The record and accompanying music videos also feature a character known as The Concierge. “She’s this foul-mouthed, benevolent character similar to a chorus from a Greek Tragedy of Jiminy Cricket in Pinocchio,” Van Den Broek explained. “The idea is she’s writing out people’s lives as they live them. If you were a godlike figure that knew all the horrible things that were happening in the world, you’d probably be jaded too.”


Van Den Broek continued: “Before this record, I’ve always treated music as biographical storytelling and never spoke about things that weren’t too far removed from the truth. With ‘Hotel Heaven’, I wanted to play a version of myself.”

“It just felt like the right time to really dig into my imagination. Making a concept album unlocked something with music for me,” he added, before he said ‘Hotel Heaven’ felt like a fresh start for him.


Musically, ‘Hotel Heaven’ sees Yellow Days return to his roots. “I’ve toured America so much in recent years that I felt like I was starting to lose touch with my Britishness.  I wanted to reconnect with that on ‘Hotel Heaven’,” said Van Den Broek. “There’s a lot of The Kinks, The Beatles, Pink Floyd and Led Zeppelin but I’ll forever be a Ray Charles fanatic as well.”

He added: “It’s a beautiful time for me and this is the perfect time for a record like ‘Hotel Heaven’. Superstars like Thundercat, Tyler, The Creator and Mac DeMarco have really done the hard work in paving the way for artists like me. It feels like people are crying out for some funky rock jazz fusion. I’m excited to do my thing.”

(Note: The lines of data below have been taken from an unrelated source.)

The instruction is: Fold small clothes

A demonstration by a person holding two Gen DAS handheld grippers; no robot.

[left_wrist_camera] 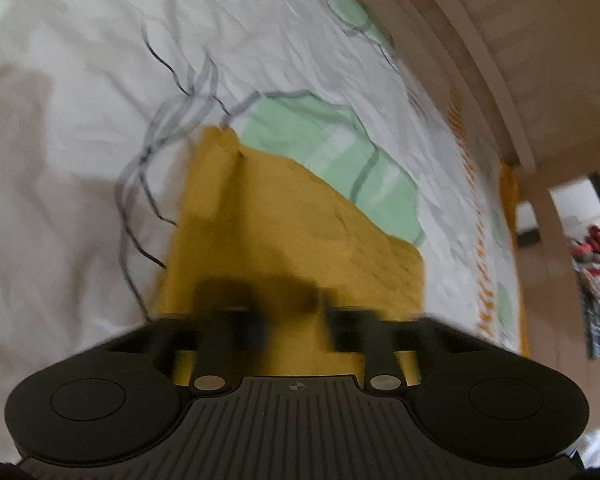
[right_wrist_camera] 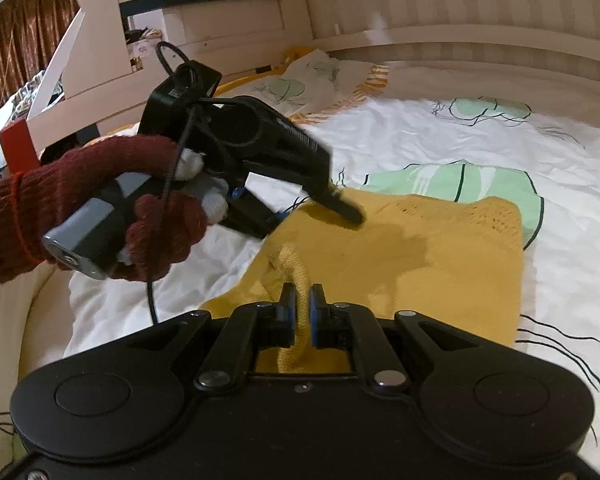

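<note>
A mustard-yellow knit garment (right_wrist_camera: 420,248) lies flat on a white bedsheet with green leaf prints; it also shows in the left wrist view (left_wrist_camera: 280,216). My right gripper (right_wrist_camera: 302,308) is shut on a rolled yellow edge (right_wrist_camera: 296,272) of the garment at its near side. My left gripper (left_wrist_camera: 288,320) is blurred, its fingers apart and empty, just above the garment. In the right wrist view the left gripper (right_wrist_camera: 348,212) is held by a red-gloved hand (right_wrist_camera: 100,216), its tip over the garment's far left part.
The white sheet (right_wrist_camera: 480,140) covers the bed all around the garment. A cream headboard (right_wrist_camera: 460,12) runs along the back. A pillow (right_wrist_camera: 320,76) lies at the far side. A pile of clothes (left_wrist_camera: 596,276) sits beyond the bed's edge.
</note>
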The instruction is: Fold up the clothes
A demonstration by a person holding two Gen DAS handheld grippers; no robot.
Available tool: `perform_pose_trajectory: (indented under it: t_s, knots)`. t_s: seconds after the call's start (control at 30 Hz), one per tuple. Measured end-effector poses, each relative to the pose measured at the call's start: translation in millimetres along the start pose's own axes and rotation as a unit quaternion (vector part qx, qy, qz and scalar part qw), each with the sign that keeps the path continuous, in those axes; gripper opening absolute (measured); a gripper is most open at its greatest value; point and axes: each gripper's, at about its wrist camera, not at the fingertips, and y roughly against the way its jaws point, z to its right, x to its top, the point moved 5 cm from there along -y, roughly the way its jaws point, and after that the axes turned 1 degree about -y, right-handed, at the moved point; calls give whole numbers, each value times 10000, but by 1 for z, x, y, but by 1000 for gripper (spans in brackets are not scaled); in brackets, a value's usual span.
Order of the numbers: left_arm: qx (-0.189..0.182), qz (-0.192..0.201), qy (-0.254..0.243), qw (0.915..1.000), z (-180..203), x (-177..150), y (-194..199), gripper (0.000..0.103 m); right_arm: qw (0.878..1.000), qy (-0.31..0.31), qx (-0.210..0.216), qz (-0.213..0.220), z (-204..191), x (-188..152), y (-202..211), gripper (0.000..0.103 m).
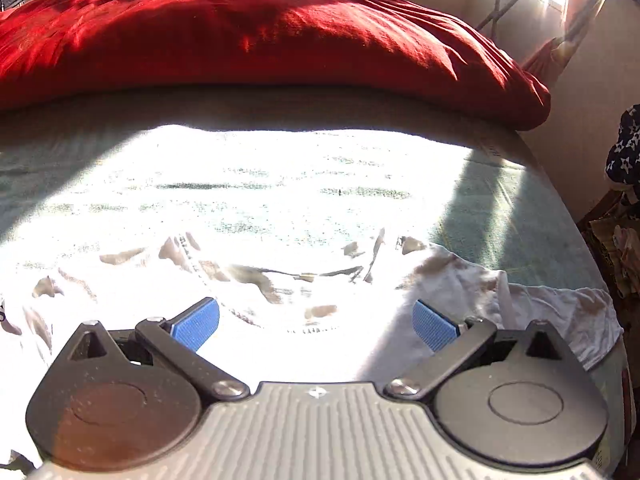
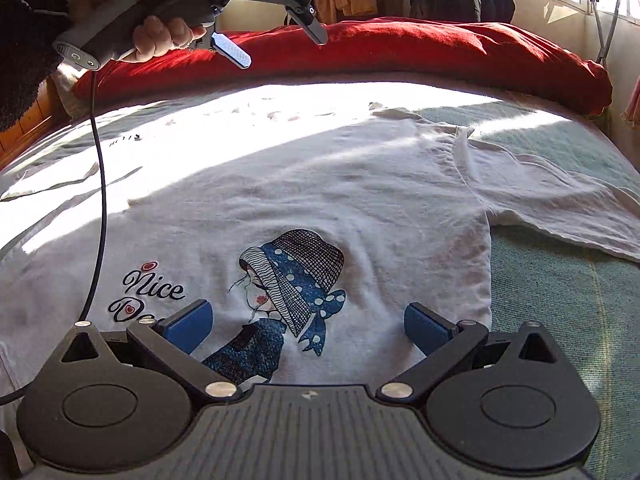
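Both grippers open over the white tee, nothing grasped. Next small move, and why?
Probably lower the right gripper toward the spread sleeve and pinch its edge to fold it inward. The white T-shirt lies flat, print up, on the green cover, sleeve out to the side; the left gripper is open too, holding nothing.

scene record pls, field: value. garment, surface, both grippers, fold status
garment: white T-shirt, spread print-up, girl-in-hat graphic and "Nice" text
sleeve: one short sleeve laid out to the side
surface: green bed cover, strong sun patch across it
backdrop: red pillow along the far edge
left gripper: open, held in a hand, raised above the shirt
right gripper: open, over the print, nothing between the pads
fold status: no fold visible yet
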Motion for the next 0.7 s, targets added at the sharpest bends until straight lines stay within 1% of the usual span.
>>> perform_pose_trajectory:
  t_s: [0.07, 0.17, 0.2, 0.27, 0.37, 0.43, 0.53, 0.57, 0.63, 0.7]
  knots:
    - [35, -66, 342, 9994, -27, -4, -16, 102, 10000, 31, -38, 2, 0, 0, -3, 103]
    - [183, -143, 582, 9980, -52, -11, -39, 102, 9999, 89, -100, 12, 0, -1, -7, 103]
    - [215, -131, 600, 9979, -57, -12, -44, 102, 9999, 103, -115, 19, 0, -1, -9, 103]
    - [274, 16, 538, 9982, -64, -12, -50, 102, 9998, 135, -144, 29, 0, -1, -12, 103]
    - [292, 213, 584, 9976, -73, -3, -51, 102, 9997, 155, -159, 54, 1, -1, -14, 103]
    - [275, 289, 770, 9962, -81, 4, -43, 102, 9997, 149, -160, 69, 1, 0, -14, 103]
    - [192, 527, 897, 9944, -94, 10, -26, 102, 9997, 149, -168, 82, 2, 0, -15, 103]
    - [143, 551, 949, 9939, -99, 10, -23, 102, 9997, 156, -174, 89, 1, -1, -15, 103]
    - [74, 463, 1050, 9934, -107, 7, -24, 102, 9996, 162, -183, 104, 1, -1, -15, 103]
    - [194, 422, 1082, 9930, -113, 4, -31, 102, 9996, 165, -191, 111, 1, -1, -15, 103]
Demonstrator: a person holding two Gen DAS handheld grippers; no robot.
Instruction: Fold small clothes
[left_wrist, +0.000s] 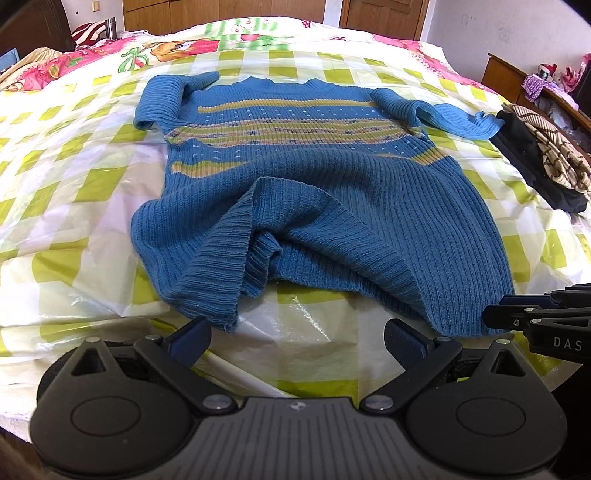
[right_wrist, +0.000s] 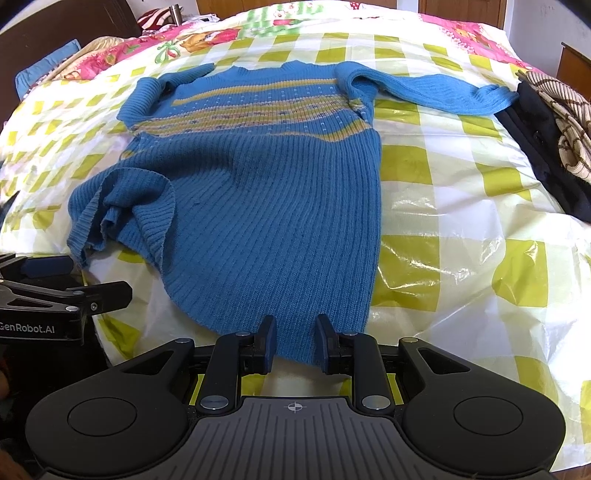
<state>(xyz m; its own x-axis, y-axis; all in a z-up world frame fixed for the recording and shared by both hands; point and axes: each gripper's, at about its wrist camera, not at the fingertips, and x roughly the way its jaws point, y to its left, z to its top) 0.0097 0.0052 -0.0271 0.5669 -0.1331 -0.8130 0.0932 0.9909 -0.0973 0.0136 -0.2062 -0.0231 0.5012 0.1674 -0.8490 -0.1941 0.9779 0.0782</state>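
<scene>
Right gripper jaws part-open, straddling sweater hem, not clamped. Left gripper spread wide, just short of rumpled hem corner. Sweater lay flat on bed, long axis running away, collar far.

The blue sweater hides part of itself: at 7 o'clock its hem is flipped back, so the layers beneath cannot be made out. Its left sleeve is doubled over, the cuff end tucked out of sight. In the right wrist view the hem runs between the fingers of the right gripper; whether the pads press it cannot be told. At 3 o'clock, the pile of dark and checked cloth is cut by the picture's edge. The left gripper shows only partly at 9 o'clock in the right wrist view. At 12 o'clock the wooden doors are cropped.
</scene>
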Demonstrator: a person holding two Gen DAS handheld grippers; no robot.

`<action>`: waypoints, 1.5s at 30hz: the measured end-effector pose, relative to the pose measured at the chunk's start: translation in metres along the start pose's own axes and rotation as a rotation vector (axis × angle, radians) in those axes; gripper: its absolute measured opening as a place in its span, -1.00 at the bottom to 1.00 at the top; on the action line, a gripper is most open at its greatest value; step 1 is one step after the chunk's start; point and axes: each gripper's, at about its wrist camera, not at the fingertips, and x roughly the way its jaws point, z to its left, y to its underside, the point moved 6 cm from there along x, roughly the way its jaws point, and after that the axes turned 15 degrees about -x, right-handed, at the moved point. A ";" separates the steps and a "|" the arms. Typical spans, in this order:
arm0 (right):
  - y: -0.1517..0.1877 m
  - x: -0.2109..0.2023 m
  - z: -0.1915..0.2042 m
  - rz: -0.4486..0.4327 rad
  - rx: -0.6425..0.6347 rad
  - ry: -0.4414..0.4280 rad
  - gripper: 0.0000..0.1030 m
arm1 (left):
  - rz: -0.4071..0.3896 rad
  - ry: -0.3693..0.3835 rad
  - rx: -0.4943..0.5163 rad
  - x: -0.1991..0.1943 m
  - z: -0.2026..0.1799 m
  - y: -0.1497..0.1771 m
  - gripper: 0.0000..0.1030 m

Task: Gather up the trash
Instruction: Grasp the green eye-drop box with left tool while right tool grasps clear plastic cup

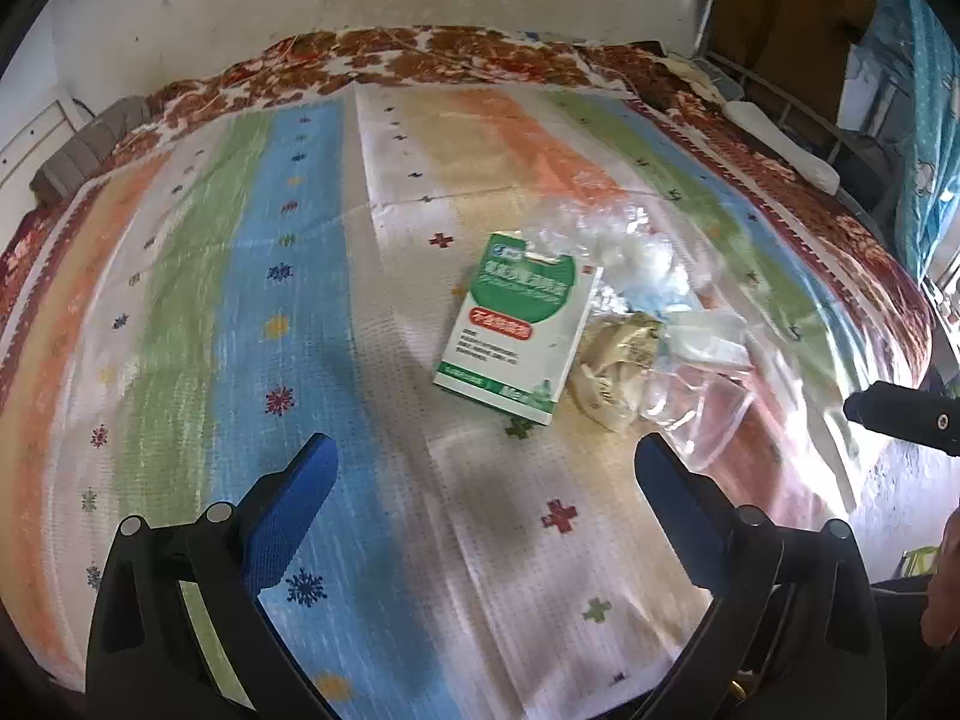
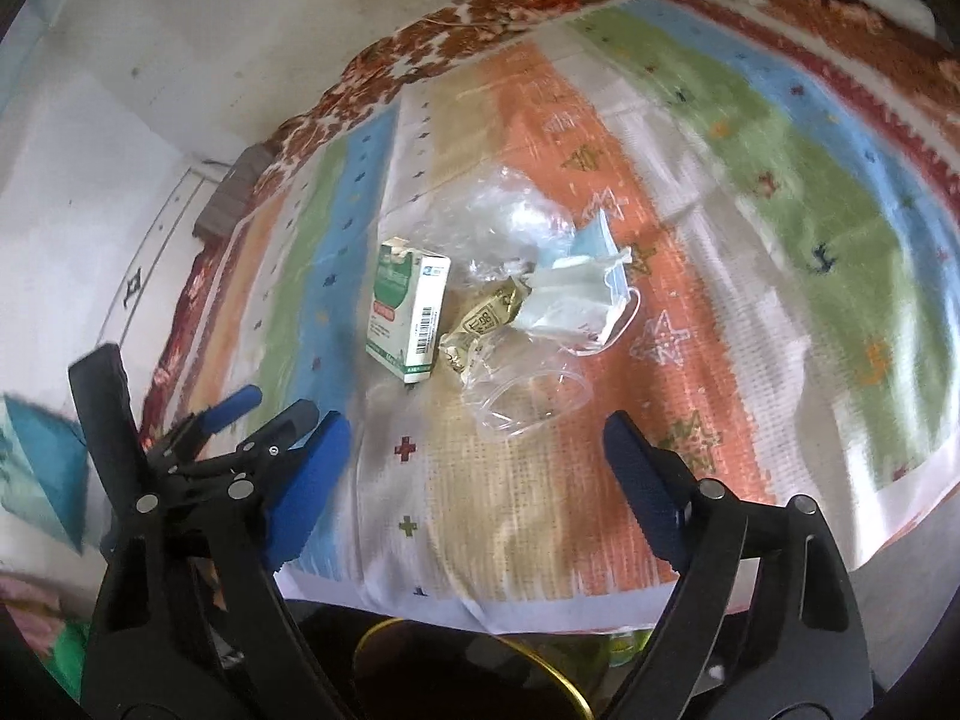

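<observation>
A small heap of trash lies on a striped bed sheet (image 1: 300, 300). It holds a green and white medicine box (image 1: 516, 330) (image 2: 408, 312), a crumpled beige wrapper (image 1: 612, 366) (image 2: 486, 318), a clear plastic cup (image 1: 702, 414) (image 2: 528, 396) on its side, a blue and white face mask (image 2: 588, 300) and a clear plastic bag (image 1: 600, 228) (image 2: 504, 210). My left gripper (image 1: 486, 474) is open, short of the box and above the sheet. My right gripper (image 2: 474, 444) is open just short of the cup, nothing between its pads. The left gripper (image 2: 270, 408) shows at its left.
A brown floral blanket (image 1: 420, 54) edges the sheet by the pale wall. A grey folded cloth (image 1: 90, 150) lies at the far left corner. A metal bed frame (image 1: 810, 120) runs along the right. A gold-rimmed round container (image 2: 540, 678) sits below the near bed edge.
</observation>
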 end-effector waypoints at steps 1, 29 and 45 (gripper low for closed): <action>0.002 0.006 -0.003 0.010 0.029 -0.011 0.59 | -0.002 0.002 -0.007 0.002 0.002 -0.001 0.89; -0.005 0.071 -0.028 0.070 0.231 -0.100 0.09 | 0.074 0.010 0.075 0.071 -0.008 -0.010 0.89; -0.009 0.076 -0.036 0.104 0.189 -0.045 -0.92 | 0.096 -0.001 0.126 0.100 -0.020 -0.020 0.88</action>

In recent years, Van Den Broek has also worked with a number of jazz fashion musicians, and wanted to take those new-found skills into a rock album. “By bringing together rock and funk, I’ve ended up with a record that feels a lot like Prince,” he said. “In a classic Gen Z fashion, I did it without realising that combination is actually a well-established part of musical history.“


“All good music has tons of oomph and I wanted to find something that had punch. I wanted it to be odd. I wanted to let that weirdness be the point of the music,” Van Den Broek went on. “Why is it weird? I don’t know. Maybe I’m just weird, but it’s too early to be doing too much self-analysis.”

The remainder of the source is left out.